** Information follows **

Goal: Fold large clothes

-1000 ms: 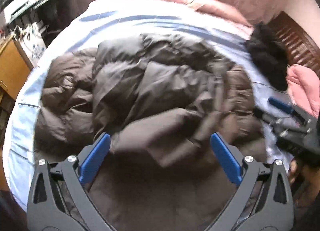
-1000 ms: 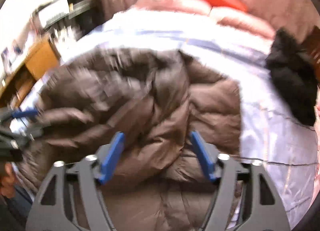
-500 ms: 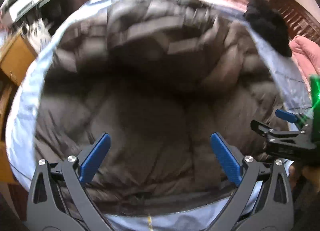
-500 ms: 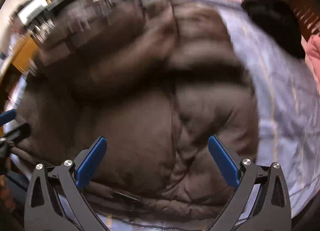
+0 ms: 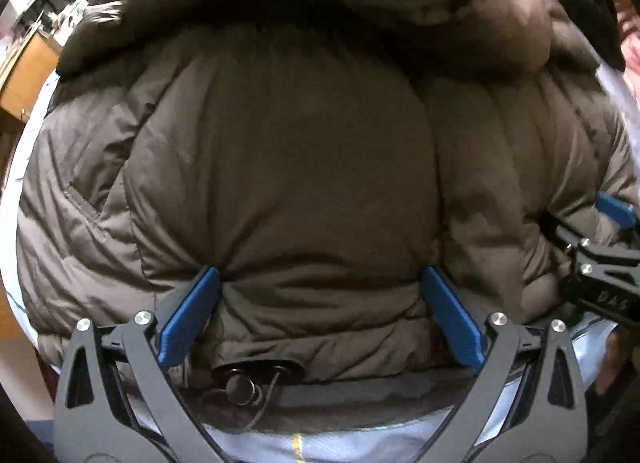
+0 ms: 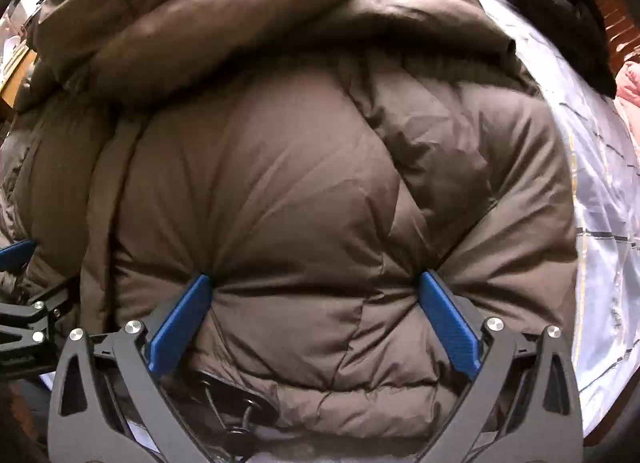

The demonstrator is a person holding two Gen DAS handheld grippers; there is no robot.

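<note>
A big brown puffer jacket [image 5: 288,151] lies on the bed and fills both views [image 6: 304,167]. My left gripper [image 5: 320,279] is open, its blue fingertips pressed into the padded hem near the bed's front edge. A black drawcord toggle [image 5: 240,385] sits at the hem between the fingers. My right gripper [image 6: 316,283] is open too, fingertips dug into the hem further right, and it also shows at the right edge of the left wrist view [image 5: 600,259]. The left gripper shows at the left edge of the right wrist view [image 6: 24,303].
The pale blue bedsheet [image 6: 600,203] shows right of the jacket and along the front edge [image 5: 320,443]. A black furry garment [image 6: 560,7] lies at the back right. A wooden desk [image 5: 28,67] stands left of the bed.
Both grippers have dropped down and forward onto the jacket's hem. The jacket now fills the views, and the fingertips press into it. The right gripper opened wider early on.
</note>
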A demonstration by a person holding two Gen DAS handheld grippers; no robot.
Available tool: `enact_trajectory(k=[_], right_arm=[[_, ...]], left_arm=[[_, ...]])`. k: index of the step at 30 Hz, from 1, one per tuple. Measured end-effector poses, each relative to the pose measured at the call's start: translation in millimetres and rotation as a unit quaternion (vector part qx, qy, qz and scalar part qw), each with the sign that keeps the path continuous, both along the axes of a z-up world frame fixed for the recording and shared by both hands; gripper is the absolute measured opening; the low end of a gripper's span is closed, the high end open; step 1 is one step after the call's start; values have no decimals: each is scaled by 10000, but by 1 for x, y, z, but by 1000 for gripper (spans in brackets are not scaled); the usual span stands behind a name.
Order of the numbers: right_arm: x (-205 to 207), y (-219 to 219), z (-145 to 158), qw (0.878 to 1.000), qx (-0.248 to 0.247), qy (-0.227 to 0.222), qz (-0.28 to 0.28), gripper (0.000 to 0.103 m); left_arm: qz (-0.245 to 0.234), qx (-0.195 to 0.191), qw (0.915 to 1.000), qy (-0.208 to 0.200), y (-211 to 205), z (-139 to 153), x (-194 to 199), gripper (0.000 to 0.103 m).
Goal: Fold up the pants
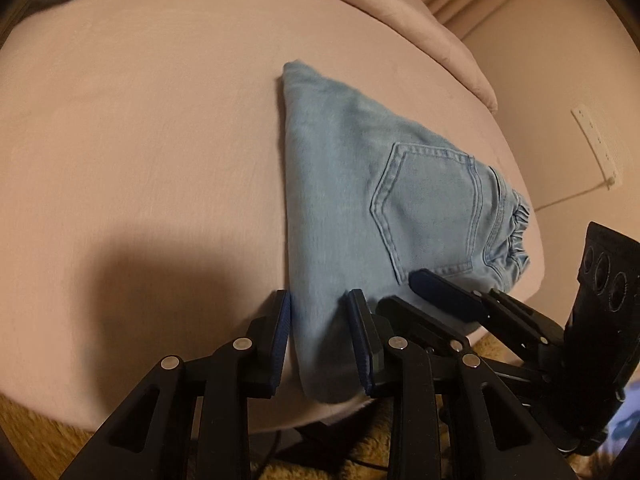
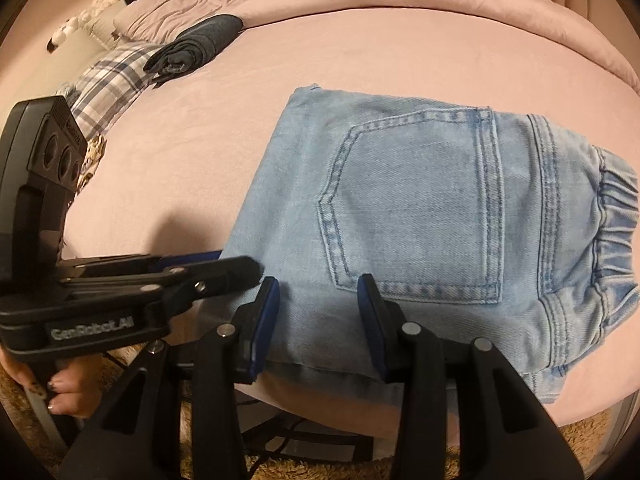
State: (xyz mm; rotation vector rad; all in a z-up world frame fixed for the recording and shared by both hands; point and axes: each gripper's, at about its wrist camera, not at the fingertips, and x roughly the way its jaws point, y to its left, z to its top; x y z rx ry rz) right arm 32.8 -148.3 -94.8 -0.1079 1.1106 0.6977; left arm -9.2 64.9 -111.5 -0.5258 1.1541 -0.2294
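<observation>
pants [image 2: 420, 216]: near hem hidden behind the right gripper [image 2: 320, 320] fingers; layers beneath the top fold cannot be seen
left gripper [image 1: 322, 344]: its body cut off by the left wrist view's lower edge
hand [image 2: 70, 394]: only a few fingers show, the rest cut off at the frame's left edge
items beyond the plaid cloth [image 2: 112, 84]: too small and blurred to identify

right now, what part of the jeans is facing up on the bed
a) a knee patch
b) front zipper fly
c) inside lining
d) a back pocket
d: the folded light-blue jeans lie on the pink bed with a stitched back pocket on top and the gathered elastic waistband at the right end; neither wrist view shows a fly, lining or patch.
</observation>
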Motion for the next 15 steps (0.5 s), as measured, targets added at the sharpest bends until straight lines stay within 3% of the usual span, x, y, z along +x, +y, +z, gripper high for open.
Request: enact_trajectory(k=[5,15], right_arm=[[-7,2,1,9999,-75,-106,45,41],[-3,-15,6,9995,203,213,-132,41]], left_arm=[[118,-195,9997,64,3,-1,-9,32],[13,122,9999,-7,-7,2,-17,33]])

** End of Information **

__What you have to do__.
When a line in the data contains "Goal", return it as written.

__Answer space__.
Goal: Fold large clothes
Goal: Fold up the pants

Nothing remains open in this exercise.